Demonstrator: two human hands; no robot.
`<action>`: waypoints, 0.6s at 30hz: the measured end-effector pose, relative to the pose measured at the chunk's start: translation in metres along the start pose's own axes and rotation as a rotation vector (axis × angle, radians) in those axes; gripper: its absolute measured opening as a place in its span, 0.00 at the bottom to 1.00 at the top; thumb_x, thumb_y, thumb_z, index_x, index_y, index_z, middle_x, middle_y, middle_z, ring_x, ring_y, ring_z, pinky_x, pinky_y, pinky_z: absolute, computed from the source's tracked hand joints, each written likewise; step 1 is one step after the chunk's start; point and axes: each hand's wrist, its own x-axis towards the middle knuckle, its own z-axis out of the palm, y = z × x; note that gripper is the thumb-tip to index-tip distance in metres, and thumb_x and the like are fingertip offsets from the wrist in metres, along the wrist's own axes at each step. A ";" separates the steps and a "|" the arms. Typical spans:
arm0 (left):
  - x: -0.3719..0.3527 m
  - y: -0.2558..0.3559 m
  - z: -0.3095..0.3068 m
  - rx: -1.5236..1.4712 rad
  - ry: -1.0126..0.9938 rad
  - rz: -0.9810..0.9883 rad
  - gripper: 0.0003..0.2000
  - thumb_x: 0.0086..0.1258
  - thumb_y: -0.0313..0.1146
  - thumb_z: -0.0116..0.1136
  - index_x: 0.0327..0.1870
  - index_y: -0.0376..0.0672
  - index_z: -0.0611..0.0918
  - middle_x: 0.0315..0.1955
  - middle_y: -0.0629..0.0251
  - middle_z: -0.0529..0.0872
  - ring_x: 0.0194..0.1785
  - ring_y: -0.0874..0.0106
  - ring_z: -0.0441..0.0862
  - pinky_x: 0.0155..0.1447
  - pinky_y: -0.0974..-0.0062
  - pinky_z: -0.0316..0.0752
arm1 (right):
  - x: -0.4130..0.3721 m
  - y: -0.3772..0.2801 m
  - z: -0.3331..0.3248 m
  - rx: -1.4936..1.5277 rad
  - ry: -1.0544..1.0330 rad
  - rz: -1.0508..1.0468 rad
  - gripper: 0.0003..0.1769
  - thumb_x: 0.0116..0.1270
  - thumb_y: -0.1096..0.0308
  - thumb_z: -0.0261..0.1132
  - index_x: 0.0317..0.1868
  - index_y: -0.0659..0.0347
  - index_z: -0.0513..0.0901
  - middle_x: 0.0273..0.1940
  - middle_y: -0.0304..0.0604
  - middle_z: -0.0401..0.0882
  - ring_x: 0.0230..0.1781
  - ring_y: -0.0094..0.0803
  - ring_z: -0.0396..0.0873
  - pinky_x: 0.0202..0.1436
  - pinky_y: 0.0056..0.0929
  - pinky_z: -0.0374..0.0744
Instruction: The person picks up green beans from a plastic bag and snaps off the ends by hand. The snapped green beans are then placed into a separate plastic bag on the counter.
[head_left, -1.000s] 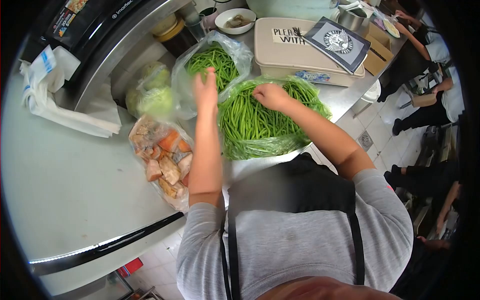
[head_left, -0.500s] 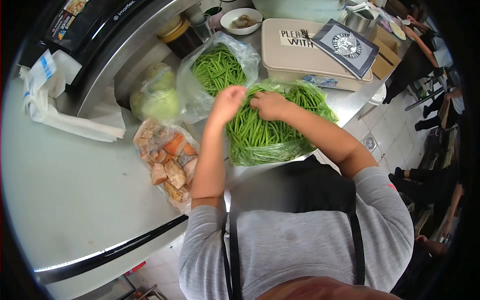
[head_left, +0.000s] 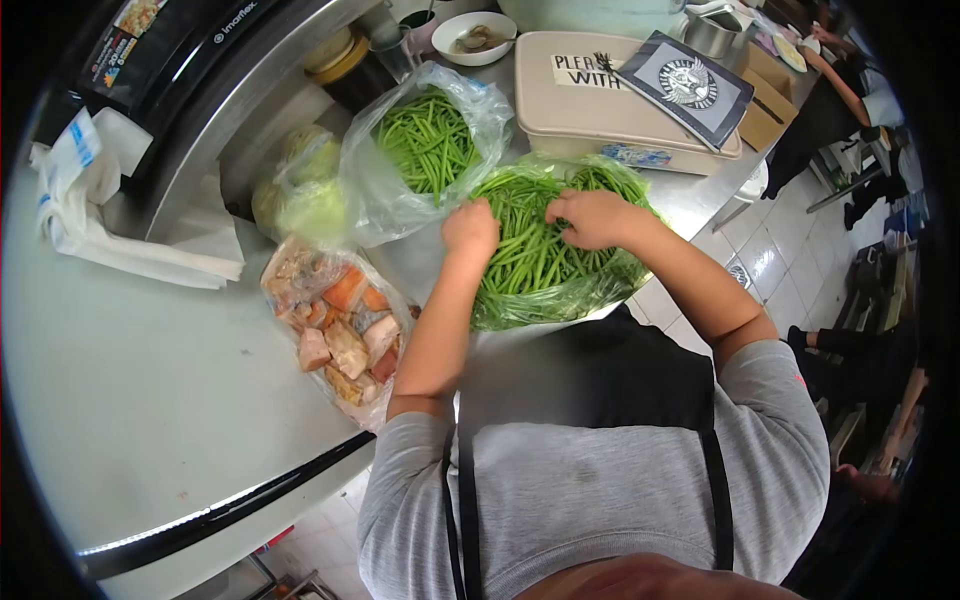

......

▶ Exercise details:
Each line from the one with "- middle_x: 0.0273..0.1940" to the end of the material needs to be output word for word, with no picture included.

▶ Answer:
  - middle_x: 0.0273..0.1940
  - middle_y: -0.0304..0.0604
  - middle_z: -0.0401..0.0882
  - ring_x: 0.0230..0.1781
  - ring_y: -0.0094..0.0803
  - ring_z: -0.0396..0.0873
  - pinky_x: 0.0202..0.1436
  - pinky_y: 0.0056..0.0929
  - pinky_z: -0.0374..0.0744
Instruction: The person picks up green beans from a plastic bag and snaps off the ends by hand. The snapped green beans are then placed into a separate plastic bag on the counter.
[head_left, -1.000s] 
[head_left, -0.500s] 
[head_left, +0.000s] 

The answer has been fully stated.